*** Supplied records ***
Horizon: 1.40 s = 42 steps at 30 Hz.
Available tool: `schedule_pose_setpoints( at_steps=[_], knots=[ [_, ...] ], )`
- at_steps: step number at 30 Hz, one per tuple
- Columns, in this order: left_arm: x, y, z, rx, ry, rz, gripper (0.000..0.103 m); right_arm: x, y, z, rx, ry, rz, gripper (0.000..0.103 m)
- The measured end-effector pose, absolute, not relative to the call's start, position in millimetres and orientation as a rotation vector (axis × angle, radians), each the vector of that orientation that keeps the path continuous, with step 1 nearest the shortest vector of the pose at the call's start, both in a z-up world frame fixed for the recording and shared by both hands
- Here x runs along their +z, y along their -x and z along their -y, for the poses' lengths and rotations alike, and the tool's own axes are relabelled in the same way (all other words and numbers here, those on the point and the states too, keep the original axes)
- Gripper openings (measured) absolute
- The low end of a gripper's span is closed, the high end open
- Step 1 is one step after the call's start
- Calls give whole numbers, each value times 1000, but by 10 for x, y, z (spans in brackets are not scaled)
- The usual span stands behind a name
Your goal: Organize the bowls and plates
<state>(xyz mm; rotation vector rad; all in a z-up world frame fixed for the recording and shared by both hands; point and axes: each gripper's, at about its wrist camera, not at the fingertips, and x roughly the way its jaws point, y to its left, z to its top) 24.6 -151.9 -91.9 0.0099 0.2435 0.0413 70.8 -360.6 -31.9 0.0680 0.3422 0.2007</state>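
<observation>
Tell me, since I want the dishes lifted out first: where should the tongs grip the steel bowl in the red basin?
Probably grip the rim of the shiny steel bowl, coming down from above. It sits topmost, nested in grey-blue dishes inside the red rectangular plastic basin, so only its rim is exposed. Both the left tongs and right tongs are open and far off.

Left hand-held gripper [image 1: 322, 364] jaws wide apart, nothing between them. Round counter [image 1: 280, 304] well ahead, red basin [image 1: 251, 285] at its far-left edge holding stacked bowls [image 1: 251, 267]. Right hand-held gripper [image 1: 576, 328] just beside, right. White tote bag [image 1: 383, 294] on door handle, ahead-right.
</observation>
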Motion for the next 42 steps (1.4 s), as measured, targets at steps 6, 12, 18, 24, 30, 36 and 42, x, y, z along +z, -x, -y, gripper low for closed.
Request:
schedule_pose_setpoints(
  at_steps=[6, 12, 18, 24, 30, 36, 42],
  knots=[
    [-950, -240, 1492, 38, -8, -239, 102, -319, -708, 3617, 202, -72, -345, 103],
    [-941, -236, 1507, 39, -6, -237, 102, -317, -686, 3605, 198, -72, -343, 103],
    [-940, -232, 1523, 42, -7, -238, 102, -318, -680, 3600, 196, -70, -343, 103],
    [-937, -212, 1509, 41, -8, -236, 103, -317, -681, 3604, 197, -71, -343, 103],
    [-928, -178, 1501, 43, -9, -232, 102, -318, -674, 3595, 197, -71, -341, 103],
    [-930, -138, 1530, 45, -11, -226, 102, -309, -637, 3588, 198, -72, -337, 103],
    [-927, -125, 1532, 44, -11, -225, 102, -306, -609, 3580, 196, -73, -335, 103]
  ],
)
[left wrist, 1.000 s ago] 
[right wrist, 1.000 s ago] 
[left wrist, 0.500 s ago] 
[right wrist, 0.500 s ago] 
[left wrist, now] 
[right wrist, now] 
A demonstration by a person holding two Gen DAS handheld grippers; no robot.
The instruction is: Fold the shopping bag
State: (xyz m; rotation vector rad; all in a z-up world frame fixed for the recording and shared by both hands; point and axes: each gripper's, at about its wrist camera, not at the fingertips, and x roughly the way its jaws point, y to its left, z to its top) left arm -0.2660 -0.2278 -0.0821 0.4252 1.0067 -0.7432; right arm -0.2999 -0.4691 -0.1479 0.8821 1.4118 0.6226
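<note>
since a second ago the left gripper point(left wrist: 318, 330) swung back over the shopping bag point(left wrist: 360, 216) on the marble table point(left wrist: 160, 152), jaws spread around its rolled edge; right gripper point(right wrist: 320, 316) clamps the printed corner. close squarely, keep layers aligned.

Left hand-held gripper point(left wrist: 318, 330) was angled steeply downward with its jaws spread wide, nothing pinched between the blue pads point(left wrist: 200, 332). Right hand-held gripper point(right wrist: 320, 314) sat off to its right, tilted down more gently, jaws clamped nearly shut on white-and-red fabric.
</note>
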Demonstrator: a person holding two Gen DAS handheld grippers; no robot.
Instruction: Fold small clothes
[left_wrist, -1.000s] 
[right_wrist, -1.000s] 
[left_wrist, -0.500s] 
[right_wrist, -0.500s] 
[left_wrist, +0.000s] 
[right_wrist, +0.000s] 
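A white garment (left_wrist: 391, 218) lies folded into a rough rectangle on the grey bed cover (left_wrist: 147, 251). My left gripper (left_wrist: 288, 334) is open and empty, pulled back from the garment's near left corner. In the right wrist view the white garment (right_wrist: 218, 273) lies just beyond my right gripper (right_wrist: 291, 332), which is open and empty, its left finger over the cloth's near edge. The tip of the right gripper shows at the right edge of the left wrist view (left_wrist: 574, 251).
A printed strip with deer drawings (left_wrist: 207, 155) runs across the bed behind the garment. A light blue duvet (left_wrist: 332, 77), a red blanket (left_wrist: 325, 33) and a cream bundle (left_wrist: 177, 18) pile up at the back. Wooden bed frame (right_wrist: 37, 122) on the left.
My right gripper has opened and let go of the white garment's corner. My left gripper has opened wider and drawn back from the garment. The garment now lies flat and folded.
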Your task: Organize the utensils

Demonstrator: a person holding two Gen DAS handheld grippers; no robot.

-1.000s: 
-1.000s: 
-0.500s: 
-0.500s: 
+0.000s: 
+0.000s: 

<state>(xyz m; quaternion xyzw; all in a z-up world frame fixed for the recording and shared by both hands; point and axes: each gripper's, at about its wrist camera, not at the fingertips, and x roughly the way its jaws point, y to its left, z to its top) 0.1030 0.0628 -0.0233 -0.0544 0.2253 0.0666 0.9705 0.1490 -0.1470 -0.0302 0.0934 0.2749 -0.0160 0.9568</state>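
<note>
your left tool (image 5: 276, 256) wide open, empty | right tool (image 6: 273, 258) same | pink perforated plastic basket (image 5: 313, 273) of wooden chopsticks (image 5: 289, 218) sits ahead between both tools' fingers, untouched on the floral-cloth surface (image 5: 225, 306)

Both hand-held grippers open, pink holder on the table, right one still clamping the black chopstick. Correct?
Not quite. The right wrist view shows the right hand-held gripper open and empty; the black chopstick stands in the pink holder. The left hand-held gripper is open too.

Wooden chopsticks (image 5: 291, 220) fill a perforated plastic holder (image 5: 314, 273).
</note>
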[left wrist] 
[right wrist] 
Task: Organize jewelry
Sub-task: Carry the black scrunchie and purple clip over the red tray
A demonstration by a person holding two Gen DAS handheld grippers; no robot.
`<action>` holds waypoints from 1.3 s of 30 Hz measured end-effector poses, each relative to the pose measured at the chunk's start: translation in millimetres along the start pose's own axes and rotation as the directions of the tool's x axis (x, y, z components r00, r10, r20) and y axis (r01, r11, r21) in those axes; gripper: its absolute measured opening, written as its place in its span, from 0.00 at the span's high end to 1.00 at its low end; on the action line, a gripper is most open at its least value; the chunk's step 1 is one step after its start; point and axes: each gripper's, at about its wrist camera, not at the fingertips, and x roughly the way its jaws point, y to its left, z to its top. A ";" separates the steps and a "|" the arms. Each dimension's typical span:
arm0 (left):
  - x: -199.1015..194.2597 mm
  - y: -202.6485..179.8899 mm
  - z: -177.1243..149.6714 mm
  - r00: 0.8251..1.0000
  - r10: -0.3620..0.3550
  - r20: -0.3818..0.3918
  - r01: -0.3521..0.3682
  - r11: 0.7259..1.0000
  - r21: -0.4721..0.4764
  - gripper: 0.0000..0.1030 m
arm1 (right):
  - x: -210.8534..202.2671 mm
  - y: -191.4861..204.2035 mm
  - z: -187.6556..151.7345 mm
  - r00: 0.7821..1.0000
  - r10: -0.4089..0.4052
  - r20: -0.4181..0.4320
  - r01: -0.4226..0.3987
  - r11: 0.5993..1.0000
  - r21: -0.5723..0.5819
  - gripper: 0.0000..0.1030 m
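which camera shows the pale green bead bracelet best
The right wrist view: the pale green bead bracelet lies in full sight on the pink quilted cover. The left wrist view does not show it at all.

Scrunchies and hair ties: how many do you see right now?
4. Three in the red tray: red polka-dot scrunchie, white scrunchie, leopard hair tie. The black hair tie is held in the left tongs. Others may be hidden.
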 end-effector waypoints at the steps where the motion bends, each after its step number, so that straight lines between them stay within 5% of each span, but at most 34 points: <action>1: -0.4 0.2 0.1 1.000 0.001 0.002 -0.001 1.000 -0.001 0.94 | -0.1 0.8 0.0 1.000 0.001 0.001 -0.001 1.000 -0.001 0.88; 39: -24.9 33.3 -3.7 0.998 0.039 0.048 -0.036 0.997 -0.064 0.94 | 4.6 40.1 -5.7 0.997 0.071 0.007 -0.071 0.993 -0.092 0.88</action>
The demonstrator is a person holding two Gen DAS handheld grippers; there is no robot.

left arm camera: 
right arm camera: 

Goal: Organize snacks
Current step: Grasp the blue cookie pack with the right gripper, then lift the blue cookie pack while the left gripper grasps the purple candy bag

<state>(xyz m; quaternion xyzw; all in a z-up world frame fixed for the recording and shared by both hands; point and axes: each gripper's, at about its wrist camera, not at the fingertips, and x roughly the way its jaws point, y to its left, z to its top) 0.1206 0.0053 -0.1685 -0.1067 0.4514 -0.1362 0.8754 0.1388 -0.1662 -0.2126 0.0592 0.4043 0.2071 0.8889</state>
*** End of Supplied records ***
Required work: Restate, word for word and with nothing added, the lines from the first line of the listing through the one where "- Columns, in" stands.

Exercise solution:
Horizon: 1.40 s = 42 steps at 30 Hz.
Available tool: `schedule_pose_setpoints( at_steps=[_], knots=[ [_, ...] ], )`
- at_steps: step number at 30 Hz, one per tuple
- Columns, in this order: left_arm: x, y, z, rx, ry, rz, gripper (0.000..0.103 m); right_arm: x, y, z, rx, ry, rz, gripper (0.000..0.103 m)

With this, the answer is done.